Localization of EYFP-CENH3 in Nuclei of Transgenic A. thaliana Plants. (A) Differential interference contrast image of an A. thaliana root tip. (B) The same root tip with EYFP signals. (C) to (E) EYFP signals in living interphase (C), metaphase (D), and anaphase (E) nuclei. (F) to (K) Immunostaining with anti-GFP antibodies (red) and/or FISH with centromeric ∼180-bp repeats (green) on meristematic root tip nuclei: early G2 (F), late G2 (G), prometaphase (H), telophase (I), early G2 showing positional coincidence of immunosignals for EYFP-CENH3, FISH signals for the ∼180-bp centromeric repeat, and bright DAPI-stained chromocentres (J), and late G2 showing colocalization of EYFP-CENH3 double dots (red) with centromeric ∼180-bp repeats (green) (K). (L) to (N) Immunostaining of EYFP-CENH3 on meiotic chromosomes: leptotene (L), pachytene (M), and diakinesis (N).
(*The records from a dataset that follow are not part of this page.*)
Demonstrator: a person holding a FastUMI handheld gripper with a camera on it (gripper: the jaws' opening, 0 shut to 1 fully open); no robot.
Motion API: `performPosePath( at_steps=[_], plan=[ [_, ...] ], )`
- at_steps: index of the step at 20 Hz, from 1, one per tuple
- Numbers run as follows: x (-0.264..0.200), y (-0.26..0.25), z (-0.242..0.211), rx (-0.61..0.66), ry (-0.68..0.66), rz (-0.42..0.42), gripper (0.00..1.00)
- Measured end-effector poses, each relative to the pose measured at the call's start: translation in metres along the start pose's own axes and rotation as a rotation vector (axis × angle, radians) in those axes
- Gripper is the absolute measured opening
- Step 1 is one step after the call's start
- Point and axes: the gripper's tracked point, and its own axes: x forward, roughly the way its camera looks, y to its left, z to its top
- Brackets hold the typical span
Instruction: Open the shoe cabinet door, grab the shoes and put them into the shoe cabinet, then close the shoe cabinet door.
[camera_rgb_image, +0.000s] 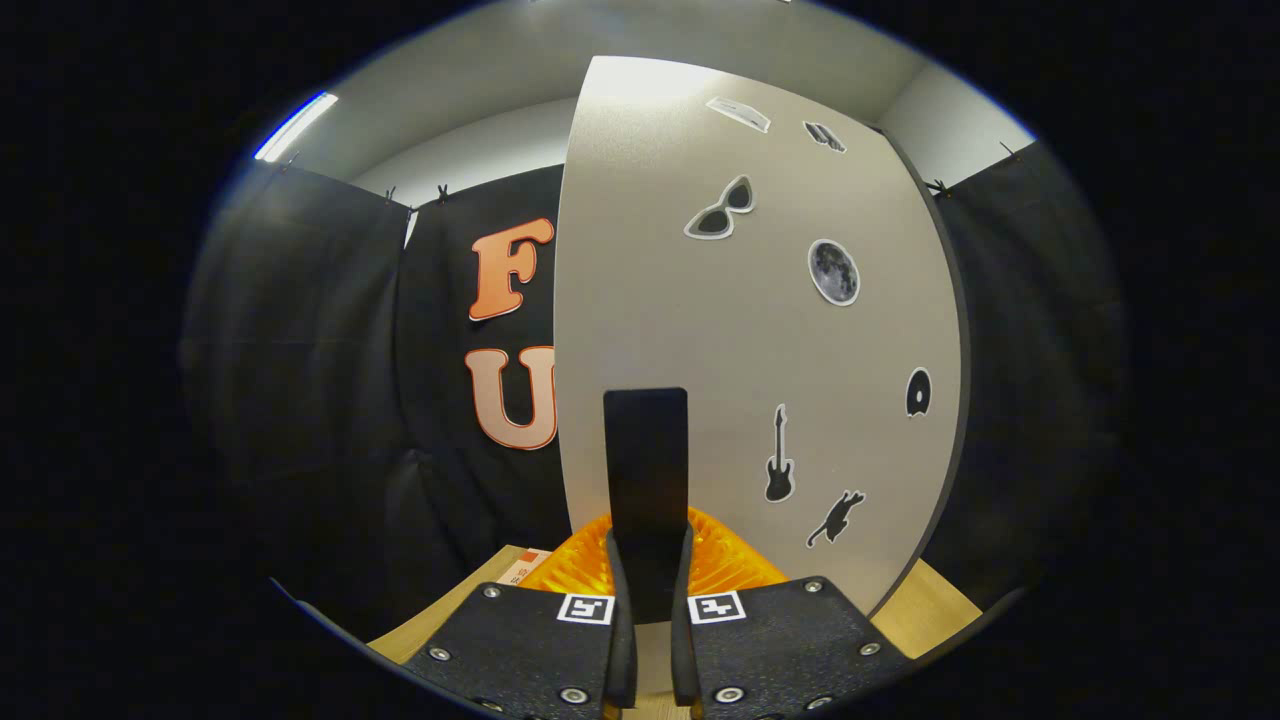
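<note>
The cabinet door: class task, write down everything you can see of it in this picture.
The cabinet door is a tall, pale grey panel with a matt, smooth look and a dark edge on its right side. Stickers dot its face: sunglasses, a moon, a guitar, a cat, a record. A dark upright handle sits low on it, and the tool has its fingers closed on either side of that handle. The door stands upright on a wooden surface.

Gripper (651, 575) fingers close on black door handle (646, 470); contact hidden. Orange shoe (725, 565) mostly hidden behind handle + fingers. Cabinet door (750, 330) covers cabinet inside. Stickers at 12-1 o'clock too small to ID.
</note>
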Motion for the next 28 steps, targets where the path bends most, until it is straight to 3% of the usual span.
performPosePath(
  at_steps=[11,28],
  plan=[
    [-0.046,-0.035,0.005,-0.006,-0.041,0.024,0.12],
    [-0.079,-0.148,0.005,-0.036,-0.053,-0.149,0.10]
  ],
)
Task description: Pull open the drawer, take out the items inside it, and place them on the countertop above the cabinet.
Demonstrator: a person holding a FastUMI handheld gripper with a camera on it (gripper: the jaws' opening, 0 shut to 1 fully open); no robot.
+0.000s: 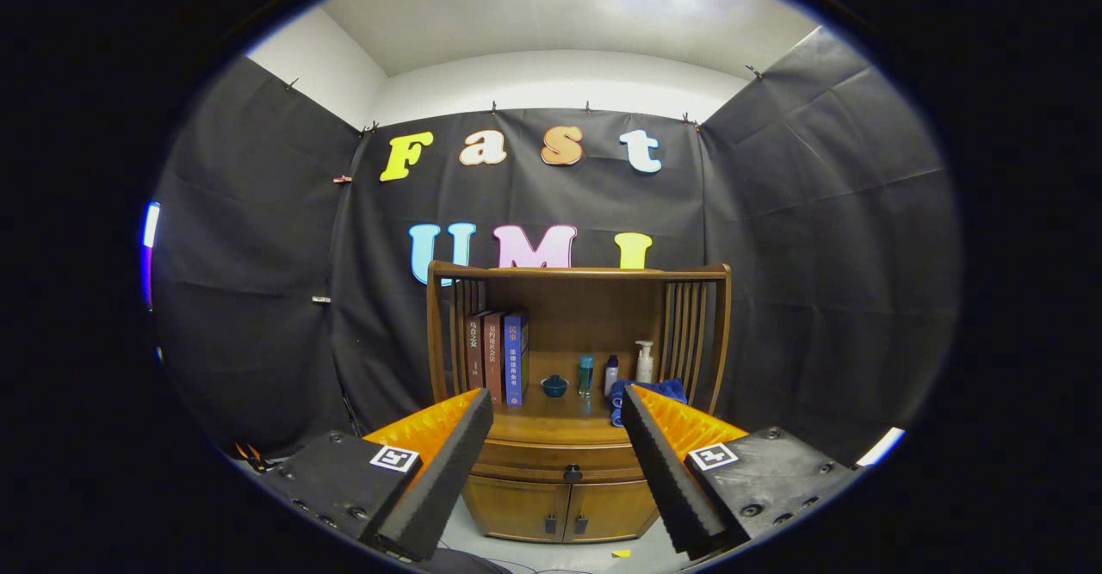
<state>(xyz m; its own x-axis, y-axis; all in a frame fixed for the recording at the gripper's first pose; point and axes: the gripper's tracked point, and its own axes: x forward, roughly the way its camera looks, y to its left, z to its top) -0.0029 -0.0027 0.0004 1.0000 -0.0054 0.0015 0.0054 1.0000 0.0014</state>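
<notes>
fingers [557,423] spread wide, holding nothing | drawer [564,460] closed, contents hidden | towel [644,395] partly hidden behind finger

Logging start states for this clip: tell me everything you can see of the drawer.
The drawer is a wide, shallow, glossy brown wooden front with a curved face and one small dark round knob at its middle. It sits fully closed, just under the countertop and above two cabinet doors. Nothing touches it. The tool is open, its fingers spread to either side of the drawer in view, well short of it.
</notes>
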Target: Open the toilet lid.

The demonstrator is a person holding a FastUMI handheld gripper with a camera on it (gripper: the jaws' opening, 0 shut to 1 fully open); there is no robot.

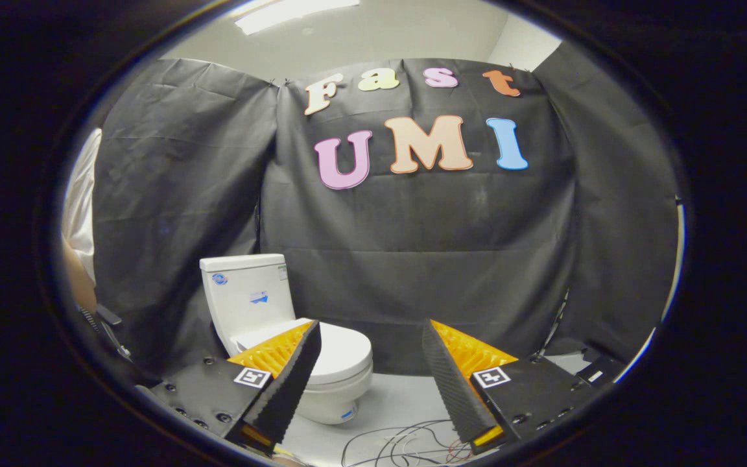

DNA is counterstained with DAPI (blue). Bars = 2 μm.

Figure 2.

Protein Gel Blot Analysis of Flower Buds from A. thaliana Wild-Type (Columbia) and Transgenic Lines (16, 46, and 47) Expressing the EYFP-CENH3 Fusion Protein Using Antibodies against A. thaliana CENH3. Only endogenous CENH3 yielded a band of ∼25 kD. The larger recombinant protein (∼51 kD, arrowhead) remains below the level of detection; this was also true when anti-GFP antibodies were applied.

Figure 3.

Number and Appearance of EYFP-CENH3–Specific Immunosignals and Centromere-Specific FISH Signals in A. thaliana Nuclei of Different Endopolyploidy Levels. Sorted nuclei after immunofluorescence labeling of EYFP-CENH3 (A), FISH detection of centromeric ∼180-bp repeats (B), and the combination of both in a 16C nucleus (C). DNA is counterstained with DAPI (blue). In 2C to 8C nuclei, immunofluorescence and FISH signals are mainly compact, while in 16C, signals were often disperse or split into smaller foci (circled). Bars = 2 μm.

Figure 4.

DNA Increase at Various Endopolyploidy Levels and Relative Proportions of CENH3 in A. thaliana Wild-Type Nuclei. (A) Histogram showing the relative DNA content (±se) of leaf nuclei after DAPI staining and flow cytometric analysis (n = 10) for distinct ploidy levels as percentages of the predicted amounts for a complete duplication of the genome per endocycle. (B) Relative proportions of CENH3 immunosignals (obtained with CENH3-rhodamine antibodies) in presumed early G2 and late G2 versus G1 nuclei (see Table 2) of A. thaliana root tip meristems expressed as signal volumes and signal intensity (±se), respectively (n = 10).

Figure 5.

CENH3 sequences and A. thaliana CENH3 Localization in Nuclei of Transgenic A. thaliana, A. lyrata, and V. faba Cells. (A) Sequence alignment of At CENH3, Aly CENH3, and At Histone H3. The N-terminal parts are in red, C-terminal histone fold domain is in black, loop1 regions are in blue, and asterisks indicate sequence identity. (B) and (C) Immunolocalization of N-terminal (B) and C-terminal (C) parts of A. thaliana CENH3 fused with EYFP by anti-GFP antibodies (red) and counterstaining with DAPI (gray). (D) In vivo fluorescence (16 spots) in an A. lyrata nucleus transiently transformed with the EYFP-CENH3 construct. (E) In vivo fluorescence (green) of a Vicia faba hairy root cell transgenic for EYFP-CENH3; the nucleus (gray) remained unlabeled. Bars = 2 μm for (B) to (E).